• **Exercise instructions**
Everything from the line containing "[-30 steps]" through the final line of the listing below should be given again, word for word, and nothing else.

_ _ _ _ _ _ _

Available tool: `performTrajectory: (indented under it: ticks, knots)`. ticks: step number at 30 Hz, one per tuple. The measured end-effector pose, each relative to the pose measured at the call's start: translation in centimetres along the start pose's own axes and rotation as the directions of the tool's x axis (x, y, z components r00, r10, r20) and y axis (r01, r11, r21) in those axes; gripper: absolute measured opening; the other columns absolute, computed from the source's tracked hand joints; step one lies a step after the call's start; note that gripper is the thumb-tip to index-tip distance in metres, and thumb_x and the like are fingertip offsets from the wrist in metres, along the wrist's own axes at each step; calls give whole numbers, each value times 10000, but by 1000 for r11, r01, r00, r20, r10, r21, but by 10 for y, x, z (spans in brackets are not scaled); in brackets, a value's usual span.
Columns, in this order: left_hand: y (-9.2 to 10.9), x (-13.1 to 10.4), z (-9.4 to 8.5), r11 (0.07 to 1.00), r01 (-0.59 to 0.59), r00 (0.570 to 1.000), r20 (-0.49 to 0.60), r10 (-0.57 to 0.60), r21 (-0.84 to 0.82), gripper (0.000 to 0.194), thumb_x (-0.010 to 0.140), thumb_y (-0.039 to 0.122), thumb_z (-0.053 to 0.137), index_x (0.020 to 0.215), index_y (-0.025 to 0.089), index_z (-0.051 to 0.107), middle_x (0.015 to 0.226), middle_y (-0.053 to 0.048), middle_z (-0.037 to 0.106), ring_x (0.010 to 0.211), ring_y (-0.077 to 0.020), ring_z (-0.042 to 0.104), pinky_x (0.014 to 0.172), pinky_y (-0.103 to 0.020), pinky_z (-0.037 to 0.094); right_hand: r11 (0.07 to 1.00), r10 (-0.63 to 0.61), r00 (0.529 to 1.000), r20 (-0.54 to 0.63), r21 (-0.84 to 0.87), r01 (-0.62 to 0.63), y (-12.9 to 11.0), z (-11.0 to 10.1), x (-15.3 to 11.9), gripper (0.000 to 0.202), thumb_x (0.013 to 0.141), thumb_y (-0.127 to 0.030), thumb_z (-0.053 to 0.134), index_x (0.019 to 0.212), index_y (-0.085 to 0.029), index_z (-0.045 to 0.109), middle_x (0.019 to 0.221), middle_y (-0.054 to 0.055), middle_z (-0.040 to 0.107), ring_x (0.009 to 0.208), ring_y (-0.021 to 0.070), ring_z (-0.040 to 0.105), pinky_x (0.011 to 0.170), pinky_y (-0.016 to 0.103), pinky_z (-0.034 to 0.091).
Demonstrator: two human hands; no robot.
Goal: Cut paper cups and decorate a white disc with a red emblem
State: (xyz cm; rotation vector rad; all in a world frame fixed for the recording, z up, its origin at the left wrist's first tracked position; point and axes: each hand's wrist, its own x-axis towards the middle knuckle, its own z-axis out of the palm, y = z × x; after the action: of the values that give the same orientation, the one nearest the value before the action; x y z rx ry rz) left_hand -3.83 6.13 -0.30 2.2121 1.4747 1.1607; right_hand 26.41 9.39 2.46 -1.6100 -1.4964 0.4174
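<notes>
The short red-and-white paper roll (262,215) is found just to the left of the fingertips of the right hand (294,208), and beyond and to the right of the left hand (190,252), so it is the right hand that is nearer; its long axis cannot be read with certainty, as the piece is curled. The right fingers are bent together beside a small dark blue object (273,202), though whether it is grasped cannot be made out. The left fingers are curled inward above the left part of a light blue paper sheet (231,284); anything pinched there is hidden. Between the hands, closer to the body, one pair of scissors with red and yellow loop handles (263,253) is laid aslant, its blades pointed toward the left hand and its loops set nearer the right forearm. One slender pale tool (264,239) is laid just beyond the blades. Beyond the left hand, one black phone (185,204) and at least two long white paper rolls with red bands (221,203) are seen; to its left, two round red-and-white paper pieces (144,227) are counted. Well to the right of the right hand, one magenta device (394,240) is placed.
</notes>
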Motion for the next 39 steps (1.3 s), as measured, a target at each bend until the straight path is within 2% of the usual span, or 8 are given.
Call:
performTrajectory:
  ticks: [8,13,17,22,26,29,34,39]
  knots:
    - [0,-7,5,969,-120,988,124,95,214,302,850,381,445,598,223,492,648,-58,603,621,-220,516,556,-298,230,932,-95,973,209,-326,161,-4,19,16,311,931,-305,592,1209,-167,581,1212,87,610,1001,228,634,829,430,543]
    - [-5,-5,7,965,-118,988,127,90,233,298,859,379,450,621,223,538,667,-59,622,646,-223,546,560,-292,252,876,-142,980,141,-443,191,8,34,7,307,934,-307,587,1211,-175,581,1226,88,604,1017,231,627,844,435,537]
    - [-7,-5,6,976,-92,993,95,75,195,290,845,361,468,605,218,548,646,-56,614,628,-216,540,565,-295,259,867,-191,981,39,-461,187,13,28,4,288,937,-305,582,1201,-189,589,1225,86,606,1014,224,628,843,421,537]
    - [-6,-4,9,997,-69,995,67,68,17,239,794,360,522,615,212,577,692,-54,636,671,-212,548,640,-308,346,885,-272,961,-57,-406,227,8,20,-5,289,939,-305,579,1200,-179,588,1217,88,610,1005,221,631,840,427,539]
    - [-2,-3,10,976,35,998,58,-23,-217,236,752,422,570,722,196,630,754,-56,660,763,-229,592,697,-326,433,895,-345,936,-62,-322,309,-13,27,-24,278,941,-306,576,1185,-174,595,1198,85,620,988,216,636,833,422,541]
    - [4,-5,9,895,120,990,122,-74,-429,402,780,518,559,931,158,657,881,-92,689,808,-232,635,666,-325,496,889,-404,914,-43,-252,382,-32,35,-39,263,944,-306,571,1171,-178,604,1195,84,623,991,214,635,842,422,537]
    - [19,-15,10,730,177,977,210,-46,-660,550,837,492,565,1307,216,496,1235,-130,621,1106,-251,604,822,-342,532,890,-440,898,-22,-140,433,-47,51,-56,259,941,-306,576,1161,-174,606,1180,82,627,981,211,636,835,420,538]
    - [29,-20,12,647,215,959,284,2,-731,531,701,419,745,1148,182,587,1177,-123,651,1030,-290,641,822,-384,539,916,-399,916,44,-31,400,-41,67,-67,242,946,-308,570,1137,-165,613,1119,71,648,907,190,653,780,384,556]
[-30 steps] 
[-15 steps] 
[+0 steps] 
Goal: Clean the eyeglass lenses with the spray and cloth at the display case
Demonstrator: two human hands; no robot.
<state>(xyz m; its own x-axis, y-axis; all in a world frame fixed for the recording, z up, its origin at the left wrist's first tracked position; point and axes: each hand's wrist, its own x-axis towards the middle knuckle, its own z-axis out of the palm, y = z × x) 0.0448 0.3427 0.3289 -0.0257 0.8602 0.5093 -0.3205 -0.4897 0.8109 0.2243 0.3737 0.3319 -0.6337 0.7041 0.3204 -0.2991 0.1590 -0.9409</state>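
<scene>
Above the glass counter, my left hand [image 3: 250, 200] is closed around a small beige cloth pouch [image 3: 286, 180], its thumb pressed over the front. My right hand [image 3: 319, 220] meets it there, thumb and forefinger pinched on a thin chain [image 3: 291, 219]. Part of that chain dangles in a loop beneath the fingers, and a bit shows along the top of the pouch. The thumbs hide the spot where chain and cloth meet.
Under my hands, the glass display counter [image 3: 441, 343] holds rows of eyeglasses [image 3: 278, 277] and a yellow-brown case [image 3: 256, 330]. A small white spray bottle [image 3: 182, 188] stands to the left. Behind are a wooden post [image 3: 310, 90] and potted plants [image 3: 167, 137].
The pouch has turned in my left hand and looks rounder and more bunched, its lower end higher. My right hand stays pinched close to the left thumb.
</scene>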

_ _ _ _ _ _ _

• **Completed task**
[-30 steps] 
[-15 steps] 
[+0 steps] 
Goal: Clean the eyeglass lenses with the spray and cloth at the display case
Demonstrator: two human hands; no robot.
<state>(xyz m; its own x-axis, y-axis; all in a world frame fixed for the recording, z up, its origin at the left wrist's first tracked position; point and axes: each hand's wrist, its own x-axis towards the middle knuckle, its own z-axis out of the palm, y = z × x) 0.0448 0.3427 0.3289 -0.0257 0.8602 0.5093 -0.3205 -0.4897 0.8109 0.2243 0.3737 0.3319 -0.6337 0.7041 0.3204 -0.2991 0.1590 -0.9409</state>
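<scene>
Above the glass counter, my left hand [image 3: 250, 200] is closed around a small beige cloth pouch [image 3: 286, 180], its thumb pressed over the front. My right hand [image 3: 319, 220] meets it there, thumb and forefinger pinched on a thin chain [image 3: 291, 219]. Part of that chain dangles in a loop beneath the fingers, and a bit shows along the top of the pouch. The thumbs hide the spot where chain and cloth meet.
Under my hands, the glass display counter [image 3: 441, 343] holds rows of eyeglasses [image 3: 278, 277] and a yellow-brown case [image 3: 256, 330]. A small white spray bottle [image 3: 182, 188] stands to the left. Behind are a wooden post [image 3: 310, 90] and potted plants [image 3: 167, 137].
The pouch has turned in my left hand and looks rounder and more bunched, its lower end higher. My right hand stays pinched close to the left thumb.
</scene>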

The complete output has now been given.